Chapter 50
FIFTY
We are all sitting around Lina’s hospital bed. Her men are beside her, clutching her hands and feet, while Sophia, Chiara, and I are on stools against the wall. Both of them are holding one of my hands too.
I don’t know who is giving strength to whom right now because I try to give as much as I get. But it is hard.
My Mary died just like that. Hurt in a hospital room, surrounded by her loved ones. All of them were there to hold her hands and pray for her, me, front and center. But it did nothing for her. She still left me. Left me alone in this godforsaken world.
In this numbness.
First, there was grief and anger, all-consuming anger. But after those feelings left me, the only thing I was and could be was numb. It felt like an endless void, consuming every inch of happiness left.
Until she found me.
I smile to myself, thinking back to the day nearly five years ago when I sat in my usual space, eyes closed and head leaning against the brick wall, waiting for another night to finally end.
I don’t like the nights.
They are cold.
Each one darker than the last.
She came out of nowhere, sat next to me, and opened a burger package, starting to eat.

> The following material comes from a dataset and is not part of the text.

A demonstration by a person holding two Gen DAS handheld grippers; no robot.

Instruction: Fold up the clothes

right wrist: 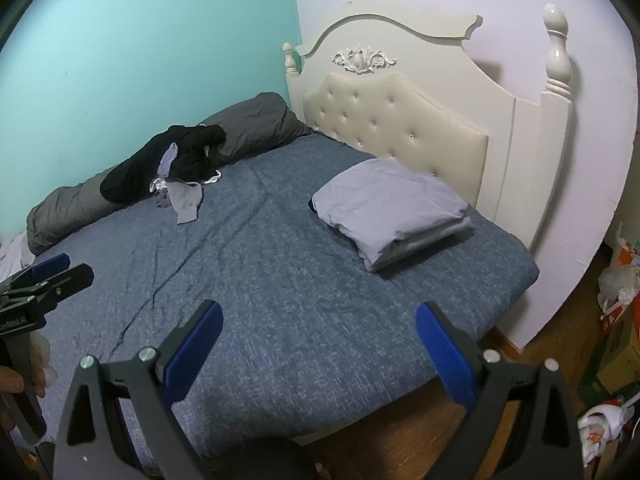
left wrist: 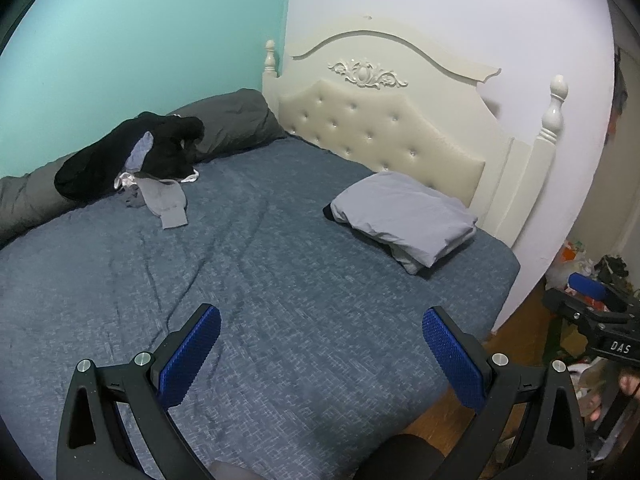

I hadn’t eaten anything for days, not seeing the point in it anymore, hoping to get too weak to take this life any longer.
But the smell of the burger made my stomach growl, and somehow, I got hungry for the first time in a while.
It was almost as if my senses remembered how to feel.
She didn’t even look my way when she pulled out a second burger from her backpack and extended it to me. I looked down at the burger packet in her hand and back at her, hesitating.
“Take it,” she said around a mouthful.
I did, and she went back to eating hers. When I opened the package, I let the smell drift in my nose and nearly drooled.
“Thank you,” I said, but she ignored me.
When we both finished eating, she sat there for a while and took deep breaths, neither of us saying a word. I looked at her more closely and saw that the kid was maybe sixteen or seventeen, and her eyes were rimmed red. She radiated the same despair I was feeling a long while ago.
“Howard,” I said, letting my head fall back to the concrete wall again.
“Carolina,” she replied softly before she stood up and took her backpack. “See you tomorrow.”
And with those three words, she gave me my life back.
Something to look forward to.
Hope.
She kept me alive for years with her sass, her kindness, and her burgers, without asking for anything in return besides a place to breathe for a few minutes.
The unexpected savior of my lost soul.
I look around once more at the faces of the people sitting here. They are her people now. I know she finally found a place for herself—more than just those few moments a day she spent with me.
Wake up, Lina. You deserve to have this home you made for yourself.
The one you made for us.
Chiara leans her head against my shoulder, a tear rolling down her cheek, and I squeeze her hand.
“Everything will be all right,” I whisper to her, hoping like hell that the universe doesn’t make a liar out of me.
“Kitten,” Clay breathes, making us all look at Lina, who seems to open her eyes and blink heavily.
“Fuck,” Xander grunts out, his voice sounding watery while Joshua releases something between a laugh and a sob.
“That girl is so fucking tough.” Sophia sobs from my other side, tears streaming down her face, and she strokes them away with the back of her hand.
“A vacation doesn’t sound so bad anymore,” I remark, making her laugh.